WORK INSTRUCTION: Leave out the pictures and retype, exactly, the lines below from the line with "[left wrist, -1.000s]" up to and including the line with "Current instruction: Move", nothing more.
········
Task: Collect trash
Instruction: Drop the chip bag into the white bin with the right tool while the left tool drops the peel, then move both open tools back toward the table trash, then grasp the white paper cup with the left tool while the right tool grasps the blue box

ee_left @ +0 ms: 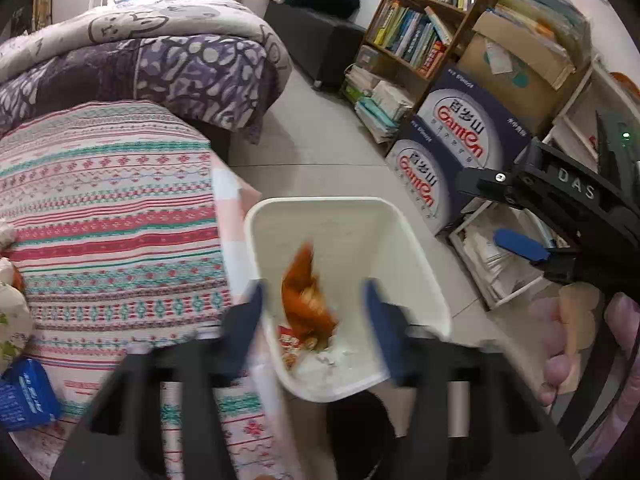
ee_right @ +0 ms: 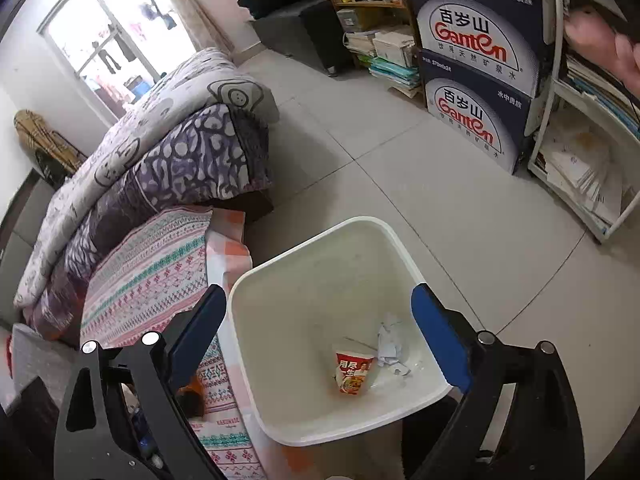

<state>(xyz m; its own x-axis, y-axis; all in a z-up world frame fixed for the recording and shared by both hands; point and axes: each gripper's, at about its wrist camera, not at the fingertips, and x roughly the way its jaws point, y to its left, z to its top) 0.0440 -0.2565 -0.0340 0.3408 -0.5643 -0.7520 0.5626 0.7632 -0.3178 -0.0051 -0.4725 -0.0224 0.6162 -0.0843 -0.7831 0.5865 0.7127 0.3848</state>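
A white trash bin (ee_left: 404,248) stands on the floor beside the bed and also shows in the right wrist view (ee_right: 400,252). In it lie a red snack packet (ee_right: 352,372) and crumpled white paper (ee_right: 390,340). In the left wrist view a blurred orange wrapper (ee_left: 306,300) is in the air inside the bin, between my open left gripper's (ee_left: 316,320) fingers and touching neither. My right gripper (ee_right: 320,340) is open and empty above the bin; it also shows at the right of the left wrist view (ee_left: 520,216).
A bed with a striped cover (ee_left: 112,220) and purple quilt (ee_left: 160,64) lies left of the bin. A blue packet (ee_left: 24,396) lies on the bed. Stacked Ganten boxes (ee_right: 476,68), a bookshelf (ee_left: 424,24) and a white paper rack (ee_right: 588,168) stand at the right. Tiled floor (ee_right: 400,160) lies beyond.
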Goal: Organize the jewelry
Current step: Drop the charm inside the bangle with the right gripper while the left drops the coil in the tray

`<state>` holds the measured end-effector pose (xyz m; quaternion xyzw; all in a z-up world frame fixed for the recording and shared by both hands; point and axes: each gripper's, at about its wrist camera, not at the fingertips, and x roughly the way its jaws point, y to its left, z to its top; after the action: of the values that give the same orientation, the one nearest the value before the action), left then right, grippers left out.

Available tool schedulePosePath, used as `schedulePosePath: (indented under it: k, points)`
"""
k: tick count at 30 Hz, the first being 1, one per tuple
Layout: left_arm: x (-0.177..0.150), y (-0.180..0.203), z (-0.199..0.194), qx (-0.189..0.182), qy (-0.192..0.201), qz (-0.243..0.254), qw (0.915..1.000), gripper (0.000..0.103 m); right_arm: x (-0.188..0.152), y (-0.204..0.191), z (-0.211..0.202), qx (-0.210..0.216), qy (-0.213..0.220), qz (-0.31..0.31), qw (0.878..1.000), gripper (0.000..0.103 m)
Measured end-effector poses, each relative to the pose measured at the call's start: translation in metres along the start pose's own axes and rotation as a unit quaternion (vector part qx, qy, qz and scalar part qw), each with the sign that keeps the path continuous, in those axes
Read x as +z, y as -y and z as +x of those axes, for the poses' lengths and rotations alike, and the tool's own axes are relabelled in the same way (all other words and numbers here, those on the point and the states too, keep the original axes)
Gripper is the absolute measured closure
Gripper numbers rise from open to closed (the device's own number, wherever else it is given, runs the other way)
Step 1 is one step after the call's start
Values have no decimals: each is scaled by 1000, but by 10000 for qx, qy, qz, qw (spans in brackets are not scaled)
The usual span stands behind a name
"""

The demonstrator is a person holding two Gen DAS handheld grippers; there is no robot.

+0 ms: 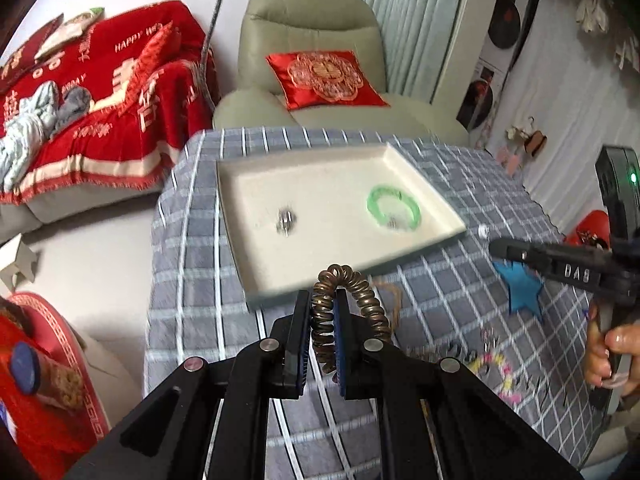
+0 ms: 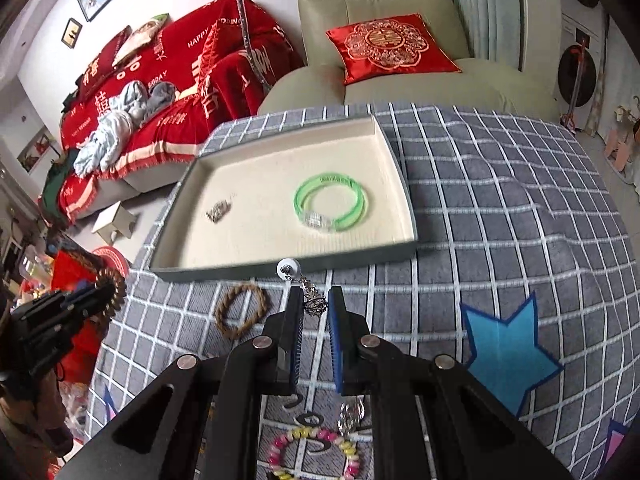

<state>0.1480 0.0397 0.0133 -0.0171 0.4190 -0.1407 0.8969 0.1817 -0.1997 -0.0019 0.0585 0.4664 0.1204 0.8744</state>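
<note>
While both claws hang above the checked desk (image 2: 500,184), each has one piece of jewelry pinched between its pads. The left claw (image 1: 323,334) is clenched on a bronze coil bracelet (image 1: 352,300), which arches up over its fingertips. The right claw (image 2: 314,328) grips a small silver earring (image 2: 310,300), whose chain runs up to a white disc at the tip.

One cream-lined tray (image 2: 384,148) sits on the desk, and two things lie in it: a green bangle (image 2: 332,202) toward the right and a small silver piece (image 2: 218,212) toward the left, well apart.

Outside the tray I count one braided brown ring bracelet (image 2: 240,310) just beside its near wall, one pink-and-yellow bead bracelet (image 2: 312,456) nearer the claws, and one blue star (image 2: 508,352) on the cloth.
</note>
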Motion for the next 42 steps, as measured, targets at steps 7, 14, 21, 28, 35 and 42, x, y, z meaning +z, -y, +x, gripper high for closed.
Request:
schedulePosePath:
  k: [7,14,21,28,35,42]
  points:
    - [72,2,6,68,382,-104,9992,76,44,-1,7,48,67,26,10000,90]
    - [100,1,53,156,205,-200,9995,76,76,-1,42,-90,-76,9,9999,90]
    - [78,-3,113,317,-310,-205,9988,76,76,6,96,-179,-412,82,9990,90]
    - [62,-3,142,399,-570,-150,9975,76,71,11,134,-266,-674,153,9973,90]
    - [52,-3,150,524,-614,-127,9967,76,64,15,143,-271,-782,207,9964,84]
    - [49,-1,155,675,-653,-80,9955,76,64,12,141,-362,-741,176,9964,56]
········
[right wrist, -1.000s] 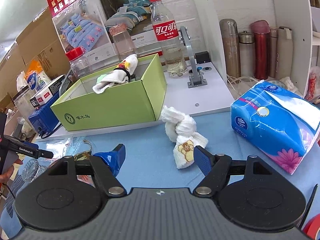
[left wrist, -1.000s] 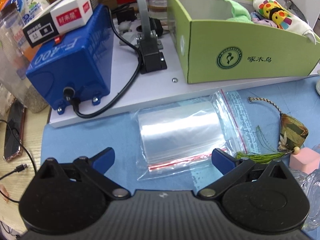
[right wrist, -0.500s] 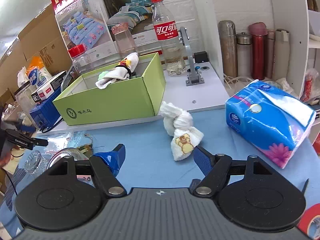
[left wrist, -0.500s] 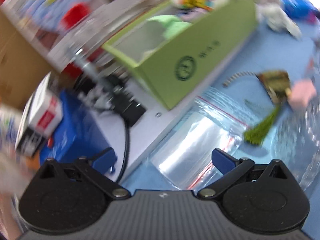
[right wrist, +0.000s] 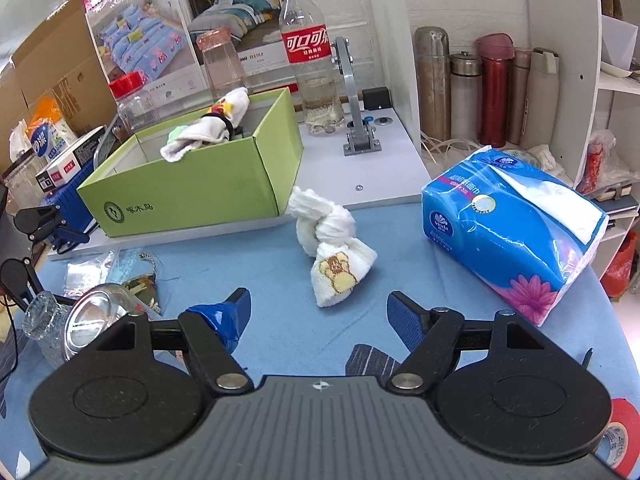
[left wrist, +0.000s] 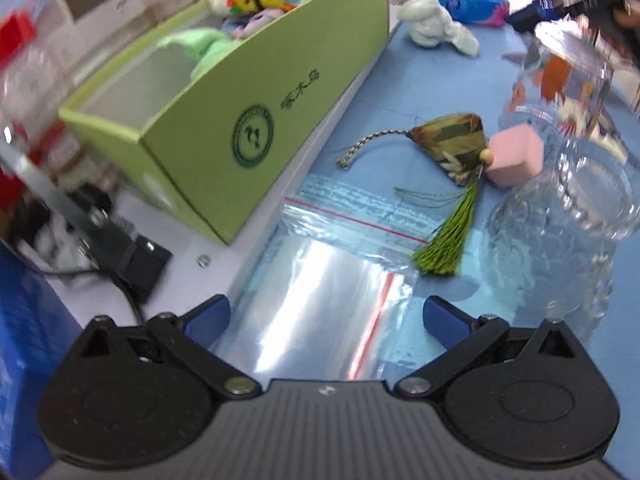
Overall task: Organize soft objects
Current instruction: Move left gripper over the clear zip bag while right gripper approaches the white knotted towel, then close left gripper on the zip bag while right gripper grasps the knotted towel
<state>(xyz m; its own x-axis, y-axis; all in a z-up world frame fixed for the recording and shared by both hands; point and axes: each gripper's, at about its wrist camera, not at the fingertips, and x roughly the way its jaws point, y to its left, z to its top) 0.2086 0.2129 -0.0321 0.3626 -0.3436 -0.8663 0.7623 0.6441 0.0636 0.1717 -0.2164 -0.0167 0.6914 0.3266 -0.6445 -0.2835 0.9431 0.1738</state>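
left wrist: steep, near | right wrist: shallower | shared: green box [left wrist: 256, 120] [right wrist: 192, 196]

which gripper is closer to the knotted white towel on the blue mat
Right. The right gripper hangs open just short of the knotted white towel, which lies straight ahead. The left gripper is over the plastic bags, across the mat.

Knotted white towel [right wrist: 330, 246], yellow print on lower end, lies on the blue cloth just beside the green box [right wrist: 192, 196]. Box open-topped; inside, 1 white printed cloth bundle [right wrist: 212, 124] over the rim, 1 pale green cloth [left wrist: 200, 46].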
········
EXERCISE SOLUTION:
[left wrist, -1.000s] 
[right wrist, -0.500s] 
[left wrist, -0.500s] 
[right wrist, +0.000s] 
[left wrist, +0.000s] 
Overall task: Organize soft objects
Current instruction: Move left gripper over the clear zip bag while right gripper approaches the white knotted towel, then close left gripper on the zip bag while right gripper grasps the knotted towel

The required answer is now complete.